How to teach this lesson

Things to prepare as instructor

We start from scratch for all the exercises in this lesson.

How to start

With questions about documentation habits and experience with documentation of own code and code written by others.

Questions to involve participants

  • How do you document unpublished features?

Share your experience

The first episodes do not contain any live coding or exercises.

In these first episodes, instructors share their own experience in writing documentation. Feel free to add your own experience and ask learners to share their thoughts too. Stress the importance of understanding the audience you are writing the documentation for (developers, users, etc.) and that starting with a simple tutorial (with a set of tests) is usually a good approach.

In the second episode, we review different tools: the goal here is to highlight what is important when choosing a tool for writing documentation. We have chosen to teach how to use Sphinx with Read the Docs but make sure you bring across that the tools we show are general:

  • Sphinx is not only for Python

  • Read the Docs is not only for Github

In the Sphinx exercise, we first test the availability of Sphinx. This test needs to be done in a terminal where Python is available. It can take a bit of time to get everybody on board with Sphinx. It can be nice to make a short break if you need more time to fix problems.

Live better than reading the website material

It is better to demonstrate the commands live and type-along. Ideally connecting to examples discussed earlier.

In online workshops most of the type-along becomes group exercise work where groups can share screen and discuss.

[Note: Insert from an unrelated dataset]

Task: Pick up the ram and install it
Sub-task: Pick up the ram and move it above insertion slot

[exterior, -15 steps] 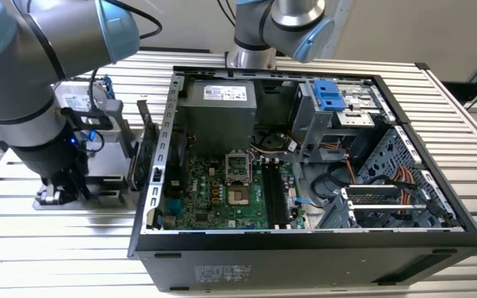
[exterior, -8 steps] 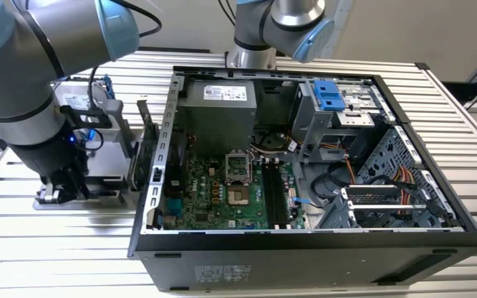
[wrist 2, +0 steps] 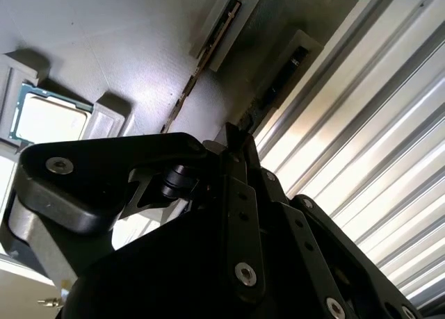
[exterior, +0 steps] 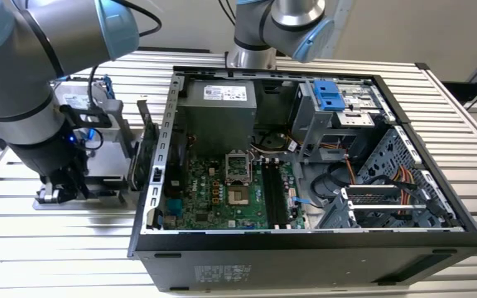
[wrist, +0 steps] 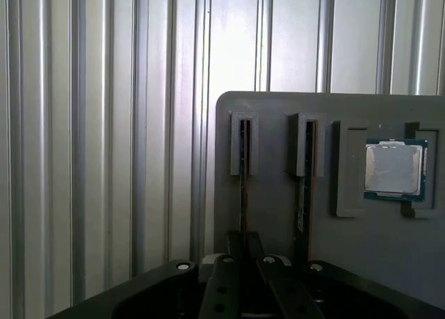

What worked well in past workshops

It is good if participants see how they can sphinx-quickstart a project from zero.

Then they learn how to deploy an existing project to RTD.

Field reports

2022 September

We were pressed for time (we started 5-10 minutes late, relative to the schedule below), so we made most of the first lessons fast. In the schedule below, note that we had the first 10 minutes for “Motivation” and “Popular tools”, which we didn’t fully realize so that put us even further behind. Doing these introduction parts quickly was hard but was probably worth it since we had plenty of time in the end. For the “tools”, one person summarized the point of each section on the page quickly. The README episode was done quickly, we basically skipped the exercises to get to Sphinx, and this put us back on schedule.

For Sphinx, we did it a lot like you see in the schedule: first exercise (the basic setup) was type-along, but it was a bit too much to do in the 10 minutes we had allotted (we typed too fast). But, people then had a nice long time to make it up and do everything. It seemed to work well. The Github pages deployment could then be done as a nice, slow demo, and we had plenty of time to ask questions.

Overall, I think this was the right track, but we could have practiced doing the first parts even faster, and warned people that we focus on the Sphinx exercises.